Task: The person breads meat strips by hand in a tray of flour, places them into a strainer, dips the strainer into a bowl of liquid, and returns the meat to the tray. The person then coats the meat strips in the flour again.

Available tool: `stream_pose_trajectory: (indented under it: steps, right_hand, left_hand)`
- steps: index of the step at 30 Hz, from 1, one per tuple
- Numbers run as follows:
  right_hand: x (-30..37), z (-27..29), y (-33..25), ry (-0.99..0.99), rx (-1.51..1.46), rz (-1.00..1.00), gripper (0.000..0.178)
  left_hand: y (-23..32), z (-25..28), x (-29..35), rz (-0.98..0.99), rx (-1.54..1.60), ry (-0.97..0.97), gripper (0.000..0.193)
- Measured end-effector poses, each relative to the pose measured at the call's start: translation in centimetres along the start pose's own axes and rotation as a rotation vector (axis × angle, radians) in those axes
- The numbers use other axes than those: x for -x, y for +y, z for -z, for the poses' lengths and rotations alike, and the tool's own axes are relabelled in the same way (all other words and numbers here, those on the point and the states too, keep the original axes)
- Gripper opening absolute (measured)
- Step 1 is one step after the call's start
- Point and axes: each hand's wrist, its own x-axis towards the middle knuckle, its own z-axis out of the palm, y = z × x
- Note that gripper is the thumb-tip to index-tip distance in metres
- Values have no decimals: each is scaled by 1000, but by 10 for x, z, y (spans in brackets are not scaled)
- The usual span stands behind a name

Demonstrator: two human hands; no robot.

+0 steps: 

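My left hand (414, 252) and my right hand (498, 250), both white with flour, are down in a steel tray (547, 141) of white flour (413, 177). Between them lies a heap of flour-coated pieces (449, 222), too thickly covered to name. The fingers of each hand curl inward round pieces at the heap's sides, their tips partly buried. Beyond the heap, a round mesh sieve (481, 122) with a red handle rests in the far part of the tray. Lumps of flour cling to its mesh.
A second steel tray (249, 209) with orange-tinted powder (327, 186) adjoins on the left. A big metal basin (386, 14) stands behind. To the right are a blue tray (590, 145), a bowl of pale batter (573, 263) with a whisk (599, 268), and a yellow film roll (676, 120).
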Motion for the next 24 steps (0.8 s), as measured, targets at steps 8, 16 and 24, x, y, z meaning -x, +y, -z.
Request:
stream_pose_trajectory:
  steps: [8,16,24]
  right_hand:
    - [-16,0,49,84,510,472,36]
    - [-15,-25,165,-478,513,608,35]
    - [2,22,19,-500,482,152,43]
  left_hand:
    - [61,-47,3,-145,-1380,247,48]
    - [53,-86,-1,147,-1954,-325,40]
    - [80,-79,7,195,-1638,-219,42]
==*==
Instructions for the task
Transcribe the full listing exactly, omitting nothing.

Result for this task
Task: The person breads meat strips by hand in a tray of flour, places them into a strainer, dips the strainer into a bowl of liquid, and returns the meat to the tray. The person then coats the meat strips in the flour again.

Available tool: `stream_pose_trajectory: (indented under it: steps, right_hand, left_hand)`
- steps: index of the step at 30 Hz, from 1, one per tuple
- Numbers run as follows:
  right_hand: x (-30..37), z (-27..29), y (-33..25), ry (-0.99..0.99), rx (-1.51..1.46), rz (-1.00..1.00), gripper (0.000..0.178)
  left_hand: y (-23..32), z (-25..28), x (-29..35), rz (-0.98..0.99), rx (-1.54..1.60), ry (-0.97..0.97), gripper (0.000..0.193)
- Measured end-effector poses, each relative to the pose measured at the call's start: translation in centimetres along the start pose's own axes and rotation as a rotation vector (axis × angle, radians) in those axes
- The numbers use other axes than those: x for -x, y for +y, z for -z, for the poses' lengths and rotations alike, and the tool's own axes are relabelled in the same way (all other words and numbers here, those on the point and the states too, keep the original axes)
- Gripper opening absolute (measured)
- Step 1 is one step after the call's start
- Point and axes: each hand's wrist, its own x-axis towards the middle knuckle, its own z-axis out of the palm, y = z × x
- Note that gripper is the thumb-tip to index-tip distance in metres
- Values have no decimals: each is scaled by 1000, but by 10 for x, z, y (spans in brackets are not scaled)
- The usual span stands behind a name

Demonstrator: two human hands; no robot.

+0 steps: 

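My left hand (414, 252) and my right hand (498, 250), both white with flour, are down in a steel tray (547, 141) of white flour (413, 177). Between them lies a heap of flour-coated pieces (449, 222), too thickly covered to name. The fingers of each hand curl inward round pieces at the heap's sides, their tips partly buried. Beyond the heap, a round mesh sieve (481, 122) with a red handle rests in the far part of the tray. Lumps of flour cling to its mesh.
A second steel tray (249, 209) with orange-tinted powder (327, 186) adjoins on the left. A big metal basin (386, 14) stands behind. To the right are a blue tray (590, 145), a bowl of pale batter (573, 263) with a whisk (599, 268), and a yellow film roll (676, 120).
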Motion for the next 24 steps (0.8 s), as measured, targets at steps 8, 16 and 24, x, y, z meaning -x, +y, -z.
Request:
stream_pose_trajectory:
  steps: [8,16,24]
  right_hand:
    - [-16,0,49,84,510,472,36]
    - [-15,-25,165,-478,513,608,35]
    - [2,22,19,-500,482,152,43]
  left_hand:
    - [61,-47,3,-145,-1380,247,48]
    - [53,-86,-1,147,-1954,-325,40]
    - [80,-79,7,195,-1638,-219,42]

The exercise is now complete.